YOUR INSTRUCTIONS ▸ Quote every line below exactly and skip any picture.

----------------

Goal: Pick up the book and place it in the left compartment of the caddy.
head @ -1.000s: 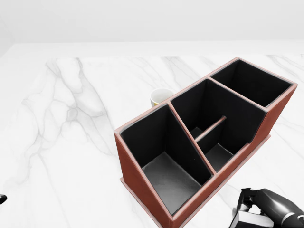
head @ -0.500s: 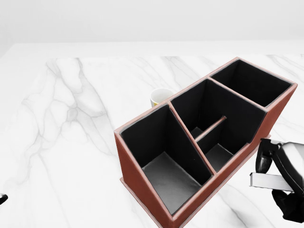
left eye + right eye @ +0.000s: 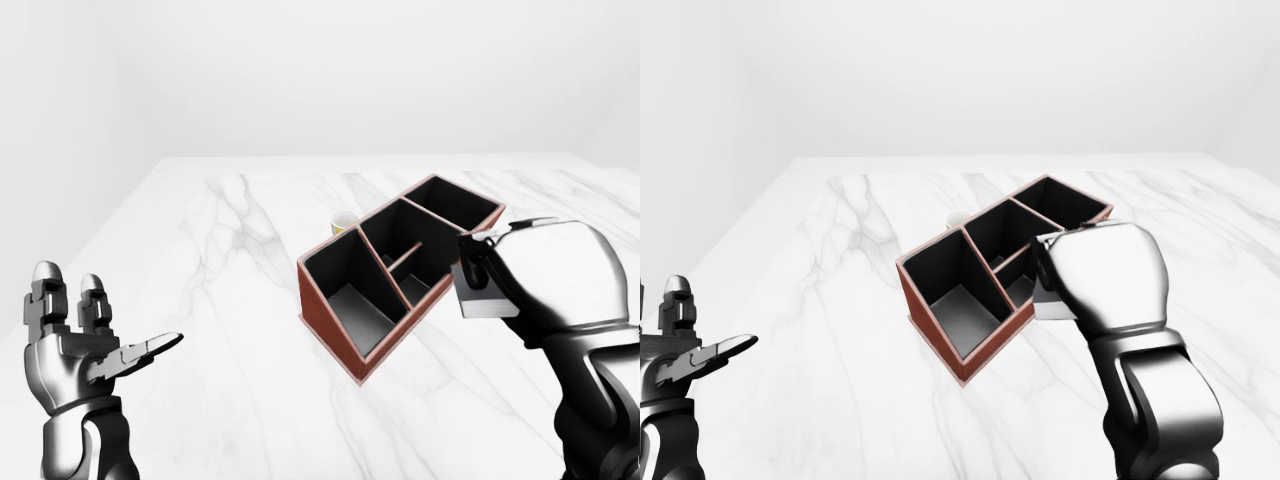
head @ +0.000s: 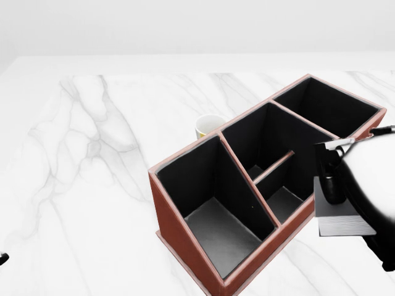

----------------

ANSWER AREA ▸
Goal: Pick up the book and place it in the left compartment of the caddy.
head @ -1.000s: 
head @ -0.500s: 
left eye + right eye @ +0.000s: 
head @ +0.000s: 

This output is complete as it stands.